Dataset content Block Start
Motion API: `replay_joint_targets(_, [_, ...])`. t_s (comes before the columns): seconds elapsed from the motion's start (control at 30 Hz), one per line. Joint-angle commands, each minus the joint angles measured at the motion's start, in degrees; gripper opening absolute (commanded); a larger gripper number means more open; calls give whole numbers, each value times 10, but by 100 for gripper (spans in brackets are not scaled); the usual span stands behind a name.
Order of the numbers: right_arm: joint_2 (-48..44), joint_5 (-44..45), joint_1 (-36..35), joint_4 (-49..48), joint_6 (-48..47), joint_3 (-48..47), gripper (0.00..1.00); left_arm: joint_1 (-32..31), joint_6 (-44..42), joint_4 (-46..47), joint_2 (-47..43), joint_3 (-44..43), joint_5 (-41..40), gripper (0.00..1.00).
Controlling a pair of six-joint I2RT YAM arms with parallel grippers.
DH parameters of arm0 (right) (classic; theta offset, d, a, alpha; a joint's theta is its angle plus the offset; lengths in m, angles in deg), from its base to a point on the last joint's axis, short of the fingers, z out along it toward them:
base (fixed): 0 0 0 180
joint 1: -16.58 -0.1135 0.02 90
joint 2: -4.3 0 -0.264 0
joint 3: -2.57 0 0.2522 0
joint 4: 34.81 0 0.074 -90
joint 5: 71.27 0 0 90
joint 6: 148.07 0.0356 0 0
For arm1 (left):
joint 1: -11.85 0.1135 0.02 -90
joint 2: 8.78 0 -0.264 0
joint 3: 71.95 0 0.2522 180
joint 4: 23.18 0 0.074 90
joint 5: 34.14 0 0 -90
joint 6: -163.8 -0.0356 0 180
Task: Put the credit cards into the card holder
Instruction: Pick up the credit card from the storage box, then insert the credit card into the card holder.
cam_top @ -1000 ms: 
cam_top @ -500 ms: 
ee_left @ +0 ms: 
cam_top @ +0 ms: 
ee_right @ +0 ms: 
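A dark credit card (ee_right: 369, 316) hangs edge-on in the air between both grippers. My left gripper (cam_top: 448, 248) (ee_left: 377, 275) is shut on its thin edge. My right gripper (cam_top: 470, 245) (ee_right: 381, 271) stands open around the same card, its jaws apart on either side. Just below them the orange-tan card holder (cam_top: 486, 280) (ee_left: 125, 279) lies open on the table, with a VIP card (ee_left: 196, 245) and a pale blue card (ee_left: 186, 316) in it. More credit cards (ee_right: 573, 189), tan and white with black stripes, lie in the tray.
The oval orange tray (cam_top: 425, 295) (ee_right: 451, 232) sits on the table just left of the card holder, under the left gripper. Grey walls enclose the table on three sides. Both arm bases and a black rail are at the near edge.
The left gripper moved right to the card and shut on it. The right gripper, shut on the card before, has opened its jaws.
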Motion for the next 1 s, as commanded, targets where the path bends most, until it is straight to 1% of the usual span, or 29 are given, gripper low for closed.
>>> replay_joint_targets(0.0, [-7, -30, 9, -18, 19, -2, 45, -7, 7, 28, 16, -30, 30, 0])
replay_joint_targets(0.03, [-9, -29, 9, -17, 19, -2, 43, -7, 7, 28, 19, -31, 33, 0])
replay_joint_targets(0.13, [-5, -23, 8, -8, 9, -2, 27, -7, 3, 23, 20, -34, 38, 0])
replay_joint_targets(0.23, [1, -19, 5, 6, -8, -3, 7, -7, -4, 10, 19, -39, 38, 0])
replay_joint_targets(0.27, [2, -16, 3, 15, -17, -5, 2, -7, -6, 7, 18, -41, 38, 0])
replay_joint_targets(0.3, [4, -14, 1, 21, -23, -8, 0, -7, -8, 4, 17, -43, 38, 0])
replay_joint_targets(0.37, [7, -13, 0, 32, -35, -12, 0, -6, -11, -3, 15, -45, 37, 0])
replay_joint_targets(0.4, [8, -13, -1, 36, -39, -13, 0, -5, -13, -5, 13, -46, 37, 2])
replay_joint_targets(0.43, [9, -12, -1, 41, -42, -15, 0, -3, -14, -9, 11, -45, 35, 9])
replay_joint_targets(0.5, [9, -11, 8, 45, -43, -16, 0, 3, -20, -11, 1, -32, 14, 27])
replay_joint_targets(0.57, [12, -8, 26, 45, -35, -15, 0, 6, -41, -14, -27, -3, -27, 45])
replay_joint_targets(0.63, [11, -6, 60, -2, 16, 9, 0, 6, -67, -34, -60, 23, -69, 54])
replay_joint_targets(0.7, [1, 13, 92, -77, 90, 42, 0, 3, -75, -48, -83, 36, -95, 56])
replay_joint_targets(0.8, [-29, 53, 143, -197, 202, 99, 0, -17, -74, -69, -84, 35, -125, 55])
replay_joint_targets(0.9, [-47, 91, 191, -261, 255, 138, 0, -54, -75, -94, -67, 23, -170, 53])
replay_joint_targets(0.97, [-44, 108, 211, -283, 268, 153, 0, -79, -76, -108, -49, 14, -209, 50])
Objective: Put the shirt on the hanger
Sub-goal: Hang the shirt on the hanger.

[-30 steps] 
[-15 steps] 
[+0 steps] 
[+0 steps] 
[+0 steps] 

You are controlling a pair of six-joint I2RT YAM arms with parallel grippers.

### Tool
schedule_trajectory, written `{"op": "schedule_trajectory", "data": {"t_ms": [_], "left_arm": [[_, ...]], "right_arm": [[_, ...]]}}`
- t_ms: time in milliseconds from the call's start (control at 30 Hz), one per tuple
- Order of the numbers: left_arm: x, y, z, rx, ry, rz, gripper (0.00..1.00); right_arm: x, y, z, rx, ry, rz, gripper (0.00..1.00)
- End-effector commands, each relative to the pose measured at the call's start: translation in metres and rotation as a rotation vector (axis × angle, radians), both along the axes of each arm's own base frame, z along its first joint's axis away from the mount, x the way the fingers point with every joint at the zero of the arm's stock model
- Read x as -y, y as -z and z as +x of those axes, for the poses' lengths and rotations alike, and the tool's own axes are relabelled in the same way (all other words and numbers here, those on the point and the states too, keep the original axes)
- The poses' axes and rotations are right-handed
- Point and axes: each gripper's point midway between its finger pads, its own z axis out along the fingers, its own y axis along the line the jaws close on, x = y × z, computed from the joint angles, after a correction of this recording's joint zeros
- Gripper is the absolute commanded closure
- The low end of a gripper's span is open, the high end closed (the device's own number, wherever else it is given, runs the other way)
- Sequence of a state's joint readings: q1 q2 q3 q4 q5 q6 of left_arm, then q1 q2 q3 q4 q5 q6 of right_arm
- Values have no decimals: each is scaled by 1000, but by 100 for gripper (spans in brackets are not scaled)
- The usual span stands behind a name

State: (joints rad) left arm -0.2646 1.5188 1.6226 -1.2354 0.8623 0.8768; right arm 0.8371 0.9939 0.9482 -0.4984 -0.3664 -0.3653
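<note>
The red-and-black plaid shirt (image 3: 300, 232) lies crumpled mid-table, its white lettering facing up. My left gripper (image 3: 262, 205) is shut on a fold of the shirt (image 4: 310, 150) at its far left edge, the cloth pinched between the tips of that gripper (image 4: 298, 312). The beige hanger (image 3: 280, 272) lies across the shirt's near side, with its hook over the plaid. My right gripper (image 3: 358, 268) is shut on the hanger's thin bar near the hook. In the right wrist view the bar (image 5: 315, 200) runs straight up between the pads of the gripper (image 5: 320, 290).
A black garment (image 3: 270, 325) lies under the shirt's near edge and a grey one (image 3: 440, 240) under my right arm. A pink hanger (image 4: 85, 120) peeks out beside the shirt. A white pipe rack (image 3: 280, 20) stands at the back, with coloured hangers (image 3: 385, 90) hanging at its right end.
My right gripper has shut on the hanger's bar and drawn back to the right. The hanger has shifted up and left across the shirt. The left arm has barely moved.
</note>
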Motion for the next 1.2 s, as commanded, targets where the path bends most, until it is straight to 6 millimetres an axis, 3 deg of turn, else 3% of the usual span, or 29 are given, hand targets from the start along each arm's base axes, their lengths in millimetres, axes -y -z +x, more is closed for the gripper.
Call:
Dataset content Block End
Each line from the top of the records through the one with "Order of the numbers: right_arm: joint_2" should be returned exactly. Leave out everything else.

■ **Exercise response**:
Motion API: `replay_joint_targets(_, [_, ...])`. t_s (comes before the columns): seconds elapsed from the motion's start (control at 30 Hz), one per line. Joint-angle commands, each minus the joint angles measured at the motion's start, in degrees; gripper opening absolute (commanded); a larger gripper number means more open; calls give whole numbers, each value times 10, but by 100 for gripper (spans in brackets are not scaled); the usual span stands behind a name.
Order of the numbers: right_arm: joint_2 (-48..44), joint_5 (-44..45), joint_1 (-36..35), joint_4 (-49..48), joint_6 (-48..47), joint_3 (-48..47), gripper (0.00..1.00); left_arm: joint_1 (-32..31), joint_6 (-44..42), joint_4 (-46..47), joint_2 (-47..43), joint_3 (-44..43), joint_5 (-41..40), gripper (0.00..1.00).

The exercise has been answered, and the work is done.